Danny receives his training from the mystic city of K’un-Lun, but it’s unknown exactly how much of the comics will remain in the adaptation. By far, Iron Fist is the most bizarre member of the Defenders, as he gained his powers from fighting an immortal dragon. It’s unlikely we’ll see too many mystical occurrences, but what we have been promised is a focus on martial arts sequences and more villains than any other Marvel/Netflix series so far. We can expect to see Iron Fist sometime next year, after the premiere of Luke Cage, as Netflix continues with its plans to bring everything together.

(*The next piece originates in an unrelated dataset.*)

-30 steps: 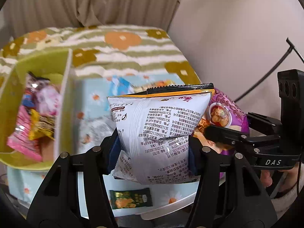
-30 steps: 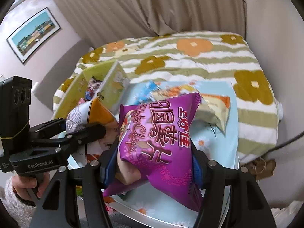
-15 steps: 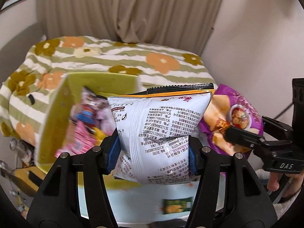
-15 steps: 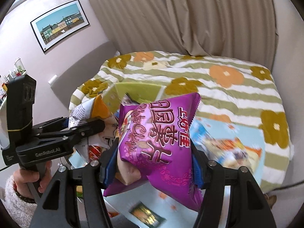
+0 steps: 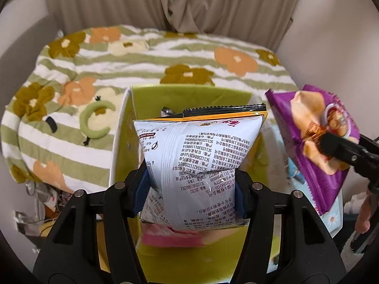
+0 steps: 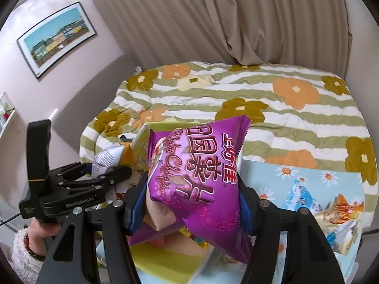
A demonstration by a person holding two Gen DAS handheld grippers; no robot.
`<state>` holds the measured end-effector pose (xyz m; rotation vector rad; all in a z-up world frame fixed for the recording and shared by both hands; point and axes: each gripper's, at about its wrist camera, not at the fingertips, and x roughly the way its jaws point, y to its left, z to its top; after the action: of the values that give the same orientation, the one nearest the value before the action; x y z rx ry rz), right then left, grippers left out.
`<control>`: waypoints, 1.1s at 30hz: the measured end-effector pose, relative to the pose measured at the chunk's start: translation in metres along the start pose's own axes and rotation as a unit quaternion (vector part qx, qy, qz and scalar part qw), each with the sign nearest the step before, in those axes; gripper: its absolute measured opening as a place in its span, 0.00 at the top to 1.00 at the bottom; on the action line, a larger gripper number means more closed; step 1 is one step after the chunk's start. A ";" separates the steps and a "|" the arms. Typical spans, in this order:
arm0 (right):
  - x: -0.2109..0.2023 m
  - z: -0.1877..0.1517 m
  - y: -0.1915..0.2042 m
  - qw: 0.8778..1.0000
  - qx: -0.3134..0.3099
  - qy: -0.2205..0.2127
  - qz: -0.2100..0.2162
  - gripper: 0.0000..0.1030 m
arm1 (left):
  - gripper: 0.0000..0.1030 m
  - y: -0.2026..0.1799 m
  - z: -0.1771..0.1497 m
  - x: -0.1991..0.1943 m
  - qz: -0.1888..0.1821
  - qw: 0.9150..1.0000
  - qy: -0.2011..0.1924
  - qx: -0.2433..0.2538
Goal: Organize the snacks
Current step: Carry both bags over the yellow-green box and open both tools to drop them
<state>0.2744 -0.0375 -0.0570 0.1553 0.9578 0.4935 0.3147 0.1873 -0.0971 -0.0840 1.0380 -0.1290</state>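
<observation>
Both grippers have swung across from the blue daisy tabletop point(image 6: 272, 177) to over the green box point(image 5: 189, 94). The left gripper point(image 5: 191, 189) has its fingers clamped on the white chip bag point(image 5: 199, 161) (printed back facing the camera) above the box. The right gripper point(image 6: 189, 203) pinches the purple chip bag point(image 6: 189, 165) beside it.

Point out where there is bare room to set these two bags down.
Free: the green box's near floor, in front of the pink packet, and the daisy-print tray's strip beside the purple bag. Crowded: the tray's right end, under loose snack packets; the white bag hides the box's middle.
</observation>
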 end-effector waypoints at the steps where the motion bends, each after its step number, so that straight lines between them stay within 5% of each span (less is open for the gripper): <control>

While other superhero cinematic universe are doing their thing, the X-Verse is finally branching out on its own. Names like Bryan Singer and Simon Kinberg have put in work to keep the continuity of the X-Men focused universe intact, even if the timeline has gotten convoluted past the point of explanation. Earlier this year, it was Deadpool making a splash with audiences thanks to its R-rated Merc with a Mouth delivering his sarcastic puns and fourth wall breaks. Now fans are being promised another radically different perspective with the introduction of Legion on FX.

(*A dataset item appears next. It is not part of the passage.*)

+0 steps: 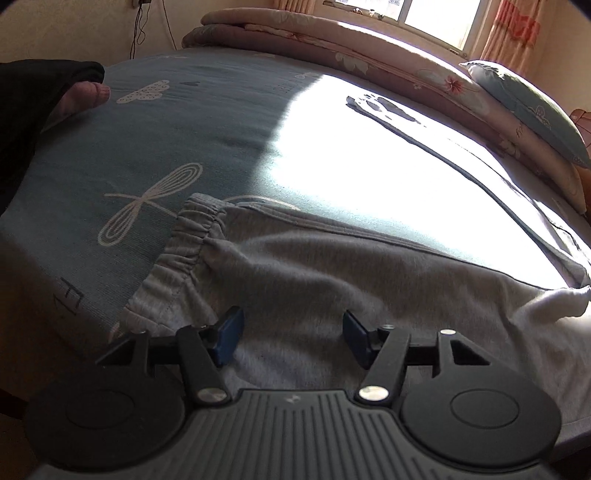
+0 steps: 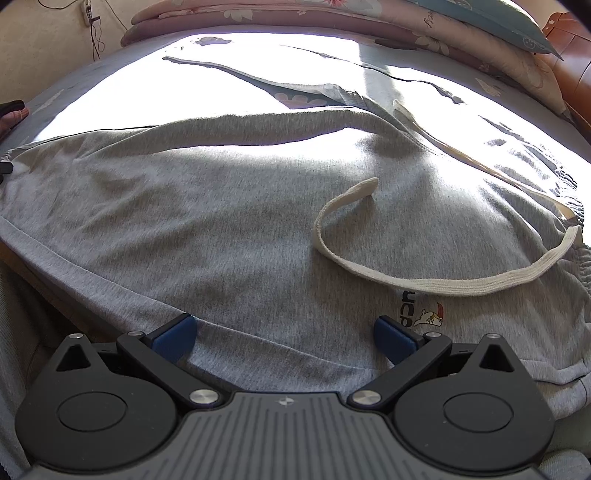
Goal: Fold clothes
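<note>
Bed point(image 1: 155, 155): grey sweatpants point(image 2: 229, 221) spread flat, drawstring point(image 2: 424, 284) on top | left gripper point(image 1: 293, 339): jaws spread, nothing between | right gripper point(image 2: 284, 338): jaws spread over fabric

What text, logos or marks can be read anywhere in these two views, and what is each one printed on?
Dark lettering beside a small cartoon bird logo on the grey sweatpants: cut off by the right gripper, only roughly "uc" shows; not readable as a word.
Script on the floral quilt: too small to read.
Angular marks on the blue bedsheet: not legible.
Faint writing on the sheet's far part: blurred.
Nothing else readable.
</note>
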The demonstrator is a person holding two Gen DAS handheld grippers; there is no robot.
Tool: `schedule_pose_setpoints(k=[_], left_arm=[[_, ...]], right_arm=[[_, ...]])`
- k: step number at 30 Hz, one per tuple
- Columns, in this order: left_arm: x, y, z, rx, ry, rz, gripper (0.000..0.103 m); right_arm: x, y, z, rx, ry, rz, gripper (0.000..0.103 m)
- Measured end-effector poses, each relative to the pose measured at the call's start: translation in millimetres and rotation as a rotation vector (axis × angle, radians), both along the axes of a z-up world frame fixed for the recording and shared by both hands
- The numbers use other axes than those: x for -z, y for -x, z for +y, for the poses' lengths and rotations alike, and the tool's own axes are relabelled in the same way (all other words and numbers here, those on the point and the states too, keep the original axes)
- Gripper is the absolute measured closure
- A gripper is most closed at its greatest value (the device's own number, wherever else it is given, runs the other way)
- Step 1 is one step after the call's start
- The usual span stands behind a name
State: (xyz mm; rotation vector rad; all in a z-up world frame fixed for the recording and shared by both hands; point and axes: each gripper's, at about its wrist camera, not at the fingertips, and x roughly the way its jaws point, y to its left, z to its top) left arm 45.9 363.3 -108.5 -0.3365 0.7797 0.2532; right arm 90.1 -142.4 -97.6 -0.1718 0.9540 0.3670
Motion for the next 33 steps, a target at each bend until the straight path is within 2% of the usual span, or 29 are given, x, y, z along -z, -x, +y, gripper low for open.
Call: schedule_pose_setpoints(k=[5, 7, 8, 10, 14, 17, 19, 22, 25, 28, 31, 33], left_arm=[[-10, 23, 10, -0.026, -0.013, 0.040, 0.042], [-23, 18, 5, -0.008, -0.026, 0.008, 0.042], [-31, 14, 1, 0.007, -0.036, -0.014, 0.037], [-41, -3, -9, 0.074, -0.017, -0.054, 0.032], [-43, -52, -36, 0.217, 0.017, -0.090, 0.032], [-26, -88, -50, 0.273, 0.050, -0.055, 0.031], [-9, -102, -50, 0.258, 0.052, 0.004, 0.031], [4, -93, -37, 0.199, -0.008, 0.025, 0.029], [6, -84, -24, 0.108, -0.139, 0.097, 0.029], [-2, -83, -23, 0.080, -0.153, 0.138, 0.031], [-18, -92, -47, 0.165, -0.130, 0.096, 0.028], [-27, -101, -82, 0.279, -0.111, 0.057, 0.025]], right_arm=[[0, 0, -1, -0.004, -0.004, -0.006, 0.000], [0, -1, -1, -0.003, -0.008, -0.009, 0.000], [0, -1, -1, -0.002, -0.008, -0.010, 0.000], [0, -2, 0, 0.002, -0.009, -0.011, 0.000], [0, -1, 0, 0.006, -0.007, -0.011, 0.000], [-1, -2, 1, 0.008, -0.004, -0.006, 0.000], [-1, -2, 1, 0.009, -0.003, -0.004, 0.000], [-1, -1, -1, 0.003, -0.005, -0.005, 0.000], [0, -1, -2, -0.008, -0.009, -0.012, 0.000], [0, -1, -2, -0.011, -0.012, -0.019, 0.000], [0, -2, -1, -0.008, -0.014, -0.025, 0.000], [0, -1, -1, -0.007, -0.015, -0.027, 0.000]])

The series will feature the story of David Haller, better known as Legion. A diagnosed schizophrenic, he is Professor Xavier’s mentally ill son whose multiple personalities turn out to be different personas with powers of their own. Shifting mood swings put him at odds with other mutants as he switches back and forth between hero and villain. Overseeing the production is Noah Hawley, who successfully brought the Coen Brothers’ Fargo to the small screen as a miniseries. Dan Stevens (Downton Abbey) will take the lead while actress Aubrey Plaza (Parks and Recreation) will have a supporting role. Legion is scheduled for release sometime next year.
1. The Defenders
Since the announcement that Netflix’s first four Marvel series would come together to form a super team, it’s been easy to write off The Defenders as TV’s version of The Avengers. While it’s true the MCU will get bigger, the series’ showrunners Marco Ramirez and Doug Petrie aren’t sweating the comparisons. They believe what made The Avengers so popular was the conflicting character dynamics and that’s a trend they’re hoping to continue once the show finally hits the streaming service.
It’s hard to know how the burgeoning personalities of the four members will create conflicts. Although we’ve yet to see the first episodes of Luke Cage and Iron Fist, we’ve already had a glimpse at Cage and Jones’ relationship, while Daredevil will likely continue to be the lingering conscience for the members with his no killing philosophy. We’ll continue holding out hope that the series will remain more down to earth than it’s MCU predecessors, but we’re still keeping our fingers cross that the Defenders and Avengers will pair up in the future.
Daredevil, Jessica Jones, Luke Cage, and Iron Fist will come together for the television event next year. Expect no less than greatness when it all finally falls into place.